▶ **What to produce**
Which lines run from the start of the data below to the line containing "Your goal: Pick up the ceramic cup"? Set them down exactly, with none added.

=== Begin Enclosure ===

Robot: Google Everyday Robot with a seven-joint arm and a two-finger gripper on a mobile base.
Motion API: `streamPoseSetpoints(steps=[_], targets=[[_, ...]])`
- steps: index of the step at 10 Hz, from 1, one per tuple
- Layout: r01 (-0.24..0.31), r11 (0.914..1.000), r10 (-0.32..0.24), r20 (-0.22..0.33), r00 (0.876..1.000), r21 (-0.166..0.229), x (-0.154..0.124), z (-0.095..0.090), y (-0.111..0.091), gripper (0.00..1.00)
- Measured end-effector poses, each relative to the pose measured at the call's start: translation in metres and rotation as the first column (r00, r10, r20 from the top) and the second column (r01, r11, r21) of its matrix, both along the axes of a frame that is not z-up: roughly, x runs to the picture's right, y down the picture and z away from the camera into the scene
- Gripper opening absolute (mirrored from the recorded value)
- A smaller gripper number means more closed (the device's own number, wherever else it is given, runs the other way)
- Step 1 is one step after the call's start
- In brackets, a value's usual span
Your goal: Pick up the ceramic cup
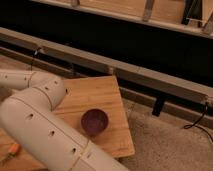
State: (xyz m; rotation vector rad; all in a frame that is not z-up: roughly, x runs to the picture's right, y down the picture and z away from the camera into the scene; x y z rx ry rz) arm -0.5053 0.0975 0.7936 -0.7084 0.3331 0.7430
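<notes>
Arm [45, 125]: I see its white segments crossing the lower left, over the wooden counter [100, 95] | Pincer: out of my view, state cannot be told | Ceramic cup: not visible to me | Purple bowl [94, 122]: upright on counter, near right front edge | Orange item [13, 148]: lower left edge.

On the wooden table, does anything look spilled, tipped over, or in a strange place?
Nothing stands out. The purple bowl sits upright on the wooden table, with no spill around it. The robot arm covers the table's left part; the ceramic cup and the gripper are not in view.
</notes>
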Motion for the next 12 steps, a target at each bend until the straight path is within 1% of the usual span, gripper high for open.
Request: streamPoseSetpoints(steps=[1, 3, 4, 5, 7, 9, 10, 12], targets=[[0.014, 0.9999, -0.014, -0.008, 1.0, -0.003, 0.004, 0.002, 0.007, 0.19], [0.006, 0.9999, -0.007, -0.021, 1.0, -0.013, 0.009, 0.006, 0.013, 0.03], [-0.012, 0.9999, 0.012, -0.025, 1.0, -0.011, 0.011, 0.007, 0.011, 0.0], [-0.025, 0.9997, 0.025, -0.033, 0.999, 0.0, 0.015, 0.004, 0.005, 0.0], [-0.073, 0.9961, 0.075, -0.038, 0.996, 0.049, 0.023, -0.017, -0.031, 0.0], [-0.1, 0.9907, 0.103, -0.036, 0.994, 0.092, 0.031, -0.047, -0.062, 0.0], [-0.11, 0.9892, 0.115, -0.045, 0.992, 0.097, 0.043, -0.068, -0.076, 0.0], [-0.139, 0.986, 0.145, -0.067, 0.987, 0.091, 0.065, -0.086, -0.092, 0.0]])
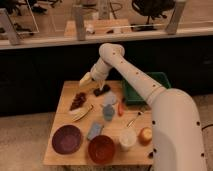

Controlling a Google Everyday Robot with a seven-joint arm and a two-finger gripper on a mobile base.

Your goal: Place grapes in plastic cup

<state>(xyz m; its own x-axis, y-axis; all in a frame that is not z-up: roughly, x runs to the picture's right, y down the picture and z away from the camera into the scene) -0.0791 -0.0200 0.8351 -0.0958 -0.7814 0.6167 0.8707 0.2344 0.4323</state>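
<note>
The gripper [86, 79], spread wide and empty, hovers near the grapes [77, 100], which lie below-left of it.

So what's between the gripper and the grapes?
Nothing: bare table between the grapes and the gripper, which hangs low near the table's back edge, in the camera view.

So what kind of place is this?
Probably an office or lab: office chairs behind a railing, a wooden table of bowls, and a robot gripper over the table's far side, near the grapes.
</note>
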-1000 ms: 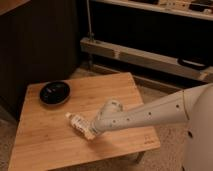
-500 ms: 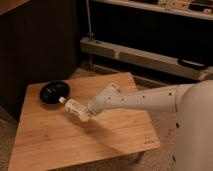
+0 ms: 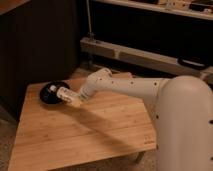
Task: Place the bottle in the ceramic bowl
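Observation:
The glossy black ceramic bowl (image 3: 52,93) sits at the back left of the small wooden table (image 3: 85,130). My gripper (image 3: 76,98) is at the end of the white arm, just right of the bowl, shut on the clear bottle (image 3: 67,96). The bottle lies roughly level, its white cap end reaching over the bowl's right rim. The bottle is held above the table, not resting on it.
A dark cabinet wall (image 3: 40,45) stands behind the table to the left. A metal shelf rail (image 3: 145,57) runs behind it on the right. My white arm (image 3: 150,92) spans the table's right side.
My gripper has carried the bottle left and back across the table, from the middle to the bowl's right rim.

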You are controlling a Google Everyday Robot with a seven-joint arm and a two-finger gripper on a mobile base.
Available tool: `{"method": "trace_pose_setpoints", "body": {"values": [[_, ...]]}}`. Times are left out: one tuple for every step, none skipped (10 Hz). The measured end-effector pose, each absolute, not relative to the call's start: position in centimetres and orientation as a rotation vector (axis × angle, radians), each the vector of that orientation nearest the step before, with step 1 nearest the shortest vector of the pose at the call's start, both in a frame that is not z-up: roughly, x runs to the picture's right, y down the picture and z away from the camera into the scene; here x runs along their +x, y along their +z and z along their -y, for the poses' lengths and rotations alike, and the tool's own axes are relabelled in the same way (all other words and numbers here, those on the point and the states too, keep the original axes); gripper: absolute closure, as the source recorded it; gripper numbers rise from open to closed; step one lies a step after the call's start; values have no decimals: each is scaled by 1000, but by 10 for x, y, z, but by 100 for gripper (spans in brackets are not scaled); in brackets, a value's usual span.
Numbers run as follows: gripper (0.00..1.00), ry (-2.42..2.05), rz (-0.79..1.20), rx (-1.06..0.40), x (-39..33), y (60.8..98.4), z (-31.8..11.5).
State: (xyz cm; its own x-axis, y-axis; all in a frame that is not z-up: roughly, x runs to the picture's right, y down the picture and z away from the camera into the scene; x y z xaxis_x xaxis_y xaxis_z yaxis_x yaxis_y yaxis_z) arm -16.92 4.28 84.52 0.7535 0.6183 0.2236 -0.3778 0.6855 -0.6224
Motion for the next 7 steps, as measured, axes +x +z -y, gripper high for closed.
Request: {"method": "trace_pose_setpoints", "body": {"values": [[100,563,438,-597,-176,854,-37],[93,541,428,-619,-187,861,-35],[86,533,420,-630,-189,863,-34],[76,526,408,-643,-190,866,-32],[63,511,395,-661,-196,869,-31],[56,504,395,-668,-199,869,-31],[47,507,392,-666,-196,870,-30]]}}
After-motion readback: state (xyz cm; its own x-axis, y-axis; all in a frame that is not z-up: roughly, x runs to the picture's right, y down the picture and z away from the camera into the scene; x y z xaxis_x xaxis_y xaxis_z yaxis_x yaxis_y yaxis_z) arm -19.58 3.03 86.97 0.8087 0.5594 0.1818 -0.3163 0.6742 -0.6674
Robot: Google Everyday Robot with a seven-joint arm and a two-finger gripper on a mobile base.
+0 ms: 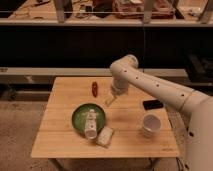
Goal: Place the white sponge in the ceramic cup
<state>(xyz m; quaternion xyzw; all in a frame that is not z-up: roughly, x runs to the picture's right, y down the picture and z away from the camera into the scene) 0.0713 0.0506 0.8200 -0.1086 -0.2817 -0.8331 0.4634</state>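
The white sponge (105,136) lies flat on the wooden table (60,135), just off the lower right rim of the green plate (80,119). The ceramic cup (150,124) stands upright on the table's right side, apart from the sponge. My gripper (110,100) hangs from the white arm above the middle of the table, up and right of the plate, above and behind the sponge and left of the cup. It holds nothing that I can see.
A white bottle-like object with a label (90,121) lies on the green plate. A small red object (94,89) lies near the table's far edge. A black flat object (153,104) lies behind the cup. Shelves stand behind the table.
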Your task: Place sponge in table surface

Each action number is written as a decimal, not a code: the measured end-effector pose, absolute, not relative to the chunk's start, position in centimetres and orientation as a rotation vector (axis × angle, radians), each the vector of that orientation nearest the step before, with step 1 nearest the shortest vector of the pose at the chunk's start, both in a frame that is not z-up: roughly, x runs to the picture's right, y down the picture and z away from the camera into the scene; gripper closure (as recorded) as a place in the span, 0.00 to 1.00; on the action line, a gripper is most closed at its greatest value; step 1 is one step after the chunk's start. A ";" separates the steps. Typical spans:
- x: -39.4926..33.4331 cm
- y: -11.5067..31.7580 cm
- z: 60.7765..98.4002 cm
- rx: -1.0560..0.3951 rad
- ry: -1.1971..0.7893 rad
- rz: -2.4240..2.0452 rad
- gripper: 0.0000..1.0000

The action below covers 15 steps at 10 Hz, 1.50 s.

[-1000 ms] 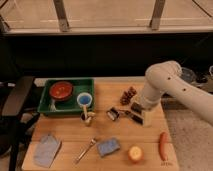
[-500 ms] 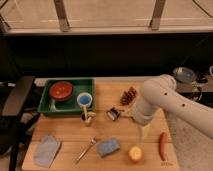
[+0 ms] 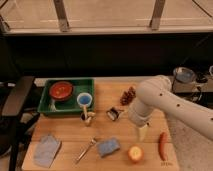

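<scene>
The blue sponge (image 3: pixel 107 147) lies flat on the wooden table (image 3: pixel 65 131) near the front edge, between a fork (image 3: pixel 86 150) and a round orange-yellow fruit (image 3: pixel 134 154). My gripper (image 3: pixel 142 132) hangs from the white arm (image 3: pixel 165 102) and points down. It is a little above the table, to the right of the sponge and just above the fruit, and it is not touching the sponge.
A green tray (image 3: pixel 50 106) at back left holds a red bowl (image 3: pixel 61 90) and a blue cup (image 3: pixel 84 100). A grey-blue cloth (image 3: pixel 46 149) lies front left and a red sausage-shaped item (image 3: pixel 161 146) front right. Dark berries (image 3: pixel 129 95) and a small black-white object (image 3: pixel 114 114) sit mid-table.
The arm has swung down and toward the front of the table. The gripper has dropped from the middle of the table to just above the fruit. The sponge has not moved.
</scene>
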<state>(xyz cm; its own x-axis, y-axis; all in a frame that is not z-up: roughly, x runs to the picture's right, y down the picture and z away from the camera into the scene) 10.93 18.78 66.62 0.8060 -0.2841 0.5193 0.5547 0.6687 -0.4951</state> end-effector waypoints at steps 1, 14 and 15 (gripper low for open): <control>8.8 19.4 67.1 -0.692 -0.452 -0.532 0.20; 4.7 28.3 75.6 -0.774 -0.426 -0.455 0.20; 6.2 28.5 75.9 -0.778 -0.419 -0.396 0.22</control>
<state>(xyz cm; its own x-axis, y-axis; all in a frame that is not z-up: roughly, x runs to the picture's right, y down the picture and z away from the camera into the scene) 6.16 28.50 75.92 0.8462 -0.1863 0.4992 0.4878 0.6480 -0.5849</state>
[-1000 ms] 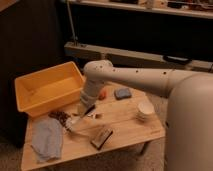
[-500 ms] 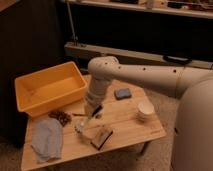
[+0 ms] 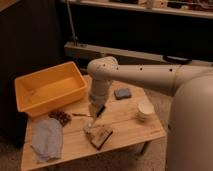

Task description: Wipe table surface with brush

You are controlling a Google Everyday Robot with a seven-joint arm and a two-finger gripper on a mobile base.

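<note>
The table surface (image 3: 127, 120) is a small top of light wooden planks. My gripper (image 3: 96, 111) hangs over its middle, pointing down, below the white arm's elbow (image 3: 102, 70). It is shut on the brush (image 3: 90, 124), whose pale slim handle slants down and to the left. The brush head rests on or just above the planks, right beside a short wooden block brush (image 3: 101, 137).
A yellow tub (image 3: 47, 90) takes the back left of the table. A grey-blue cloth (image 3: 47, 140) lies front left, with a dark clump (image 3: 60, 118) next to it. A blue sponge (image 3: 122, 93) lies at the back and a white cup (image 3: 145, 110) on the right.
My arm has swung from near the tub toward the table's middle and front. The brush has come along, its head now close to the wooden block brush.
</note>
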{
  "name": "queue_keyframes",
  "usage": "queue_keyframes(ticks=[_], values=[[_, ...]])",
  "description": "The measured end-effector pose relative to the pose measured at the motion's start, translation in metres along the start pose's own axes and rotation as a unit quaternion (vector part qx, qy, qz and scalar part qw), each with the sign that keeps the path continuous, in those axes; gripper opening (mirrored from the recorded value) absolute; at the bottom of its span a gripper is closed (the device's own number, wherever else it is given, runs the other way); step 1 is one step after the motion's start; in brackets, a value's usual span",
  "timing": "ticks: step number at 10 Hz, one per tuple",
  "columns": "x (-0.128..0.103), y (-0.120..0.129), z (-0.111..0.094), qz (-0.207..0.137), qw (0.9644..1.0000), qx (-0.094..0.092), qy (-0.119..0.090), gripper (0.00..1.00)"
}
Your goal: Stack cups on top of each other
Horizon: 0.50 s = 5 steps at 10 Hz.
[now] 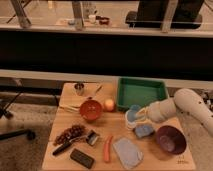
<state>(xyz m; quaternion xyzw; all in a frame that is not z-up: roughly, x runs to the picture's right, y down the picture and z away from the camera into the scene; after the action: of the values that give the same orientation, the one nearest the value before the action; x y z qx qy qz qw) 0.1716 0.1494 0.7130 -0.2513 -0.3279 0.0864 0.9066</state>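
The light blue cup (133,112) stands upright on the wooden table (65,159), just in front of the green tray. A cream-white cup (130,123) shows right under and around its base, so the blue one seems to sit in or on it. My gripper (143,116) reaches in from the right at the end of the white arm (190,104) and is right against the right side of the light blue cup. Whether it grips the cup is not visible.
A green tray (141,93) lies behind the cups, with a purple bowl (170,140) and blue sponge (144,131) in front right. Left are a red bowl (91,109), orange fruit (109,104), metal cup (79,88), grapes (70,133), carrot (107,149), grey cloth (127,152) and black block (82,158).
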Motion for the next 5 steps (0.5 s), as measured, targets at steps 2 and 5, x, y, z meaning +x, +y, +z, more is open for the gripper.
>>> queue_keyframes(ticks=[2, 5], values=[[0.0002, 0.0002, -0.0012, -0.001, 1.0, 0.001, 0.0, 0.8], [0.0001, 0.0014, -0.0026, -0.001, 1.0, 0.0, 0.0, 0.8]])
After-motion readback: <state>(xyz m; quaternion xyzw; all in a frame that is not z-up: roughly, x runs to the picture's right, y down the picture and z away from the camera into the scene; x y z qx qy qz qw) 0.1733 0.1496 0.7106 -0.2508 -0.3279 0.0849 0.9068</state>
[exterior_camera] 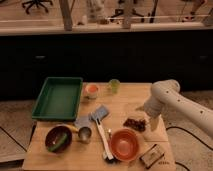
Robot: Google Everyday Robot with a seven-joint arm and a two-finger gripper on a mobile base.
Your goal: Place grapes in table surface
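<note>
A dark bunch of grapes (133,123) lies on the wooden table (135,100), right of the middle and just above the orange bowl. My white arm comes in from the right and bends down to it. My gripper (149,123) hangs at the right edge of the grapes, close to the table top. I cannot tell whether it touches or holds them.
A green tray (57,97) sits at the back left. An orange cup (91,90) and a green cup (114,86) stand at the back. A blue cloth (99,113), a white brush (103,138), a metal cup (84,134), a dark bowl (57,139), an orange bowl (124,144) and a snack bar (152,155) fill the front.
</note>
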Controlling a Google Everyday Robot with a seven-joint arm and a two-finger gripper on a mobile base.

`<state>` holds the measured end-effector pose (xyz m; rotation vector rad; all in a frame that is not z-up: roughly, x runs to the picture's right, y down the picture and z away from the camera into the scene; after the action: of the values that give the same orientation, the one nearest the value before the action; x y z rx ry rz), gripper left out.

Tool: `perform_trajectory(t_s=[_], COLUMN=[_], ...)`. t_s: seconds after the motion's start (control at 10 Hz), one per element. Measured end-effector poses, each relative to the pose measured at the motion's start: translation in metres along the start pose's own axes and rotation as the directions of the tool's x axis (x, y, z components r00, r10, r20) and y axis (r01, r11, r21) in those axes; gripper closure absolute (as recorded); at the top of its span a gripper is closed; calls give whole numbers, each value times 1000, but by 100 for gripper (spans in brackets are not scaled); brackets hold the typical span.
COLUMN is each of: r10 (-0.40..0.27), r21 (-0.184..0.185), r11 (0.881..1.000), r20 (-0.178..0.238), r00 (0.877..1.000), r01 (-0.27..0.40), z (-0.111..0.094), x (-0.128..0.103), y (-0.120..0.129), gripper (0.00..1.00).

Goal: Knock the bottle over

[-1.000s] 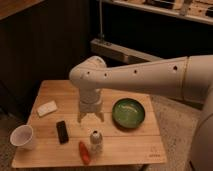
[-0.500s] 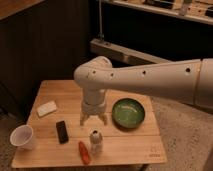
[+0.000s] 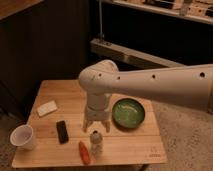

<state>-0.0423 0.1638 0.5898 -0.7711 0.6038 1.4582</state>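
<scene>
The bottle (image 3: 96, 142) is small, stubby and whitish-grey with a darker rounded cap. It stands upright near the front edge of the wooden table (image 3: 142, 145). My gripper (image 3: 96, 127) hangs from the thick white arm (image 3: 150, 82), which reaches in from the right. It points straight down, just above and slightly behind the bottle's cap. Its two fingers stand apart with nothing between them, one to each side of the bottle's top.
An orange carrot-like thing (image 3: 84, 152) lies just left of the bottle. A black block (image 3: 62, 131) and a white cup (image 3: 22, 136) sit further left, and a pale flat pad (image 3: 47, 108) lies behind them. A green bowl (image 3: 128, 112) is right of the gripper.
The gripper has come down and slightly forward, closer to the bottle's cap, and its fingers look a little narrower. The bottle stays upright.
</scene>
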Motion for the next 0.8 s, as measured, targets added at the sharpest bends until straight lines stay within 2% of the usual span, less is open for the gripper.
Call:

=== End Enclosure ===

▶ **Exercise response**
Robot: Google Everyday Robot with a seven-joint arm and a two-finger gripper on a mobile base.
Motion API: `streamPoseSetpoints(steps=[_], targets=[[_, ...]])`
- steps: index of the step at 10 Hz, from 1, one per tuple
- Layout: r01 (-0.24..0.31), r11 (0.914..1.000), r10 (-0.32..0.24), r20 (-0.22..0.33), r00 (0.876..1.000), r21 (-0.166..0.229), x (-0.154..0.124), z (-0.095..0.090), y (-0.111..0.091), gripper (0.00..1.00)
- Measured end-effector poses, each relative to the pose measured at the call's start: translation in metres and rotation as the first column (r00, r10, r20 from the top) and the second column (r01, r11, r21) of its matrix, both along the axes of a frame that is not z-up: roughly, x runs to the picture's right, y down the picture and z away from the camera into the scene
- Gripper opening absolute (mirrored from the recorded value)
- A smaller gripper number means more closed (the device's own number, wherever else it is given, runs the other way)
- Step 1 is one step after the call's start
- In brackets, a value's usual span
Your goal: Pick up the ceramic cup

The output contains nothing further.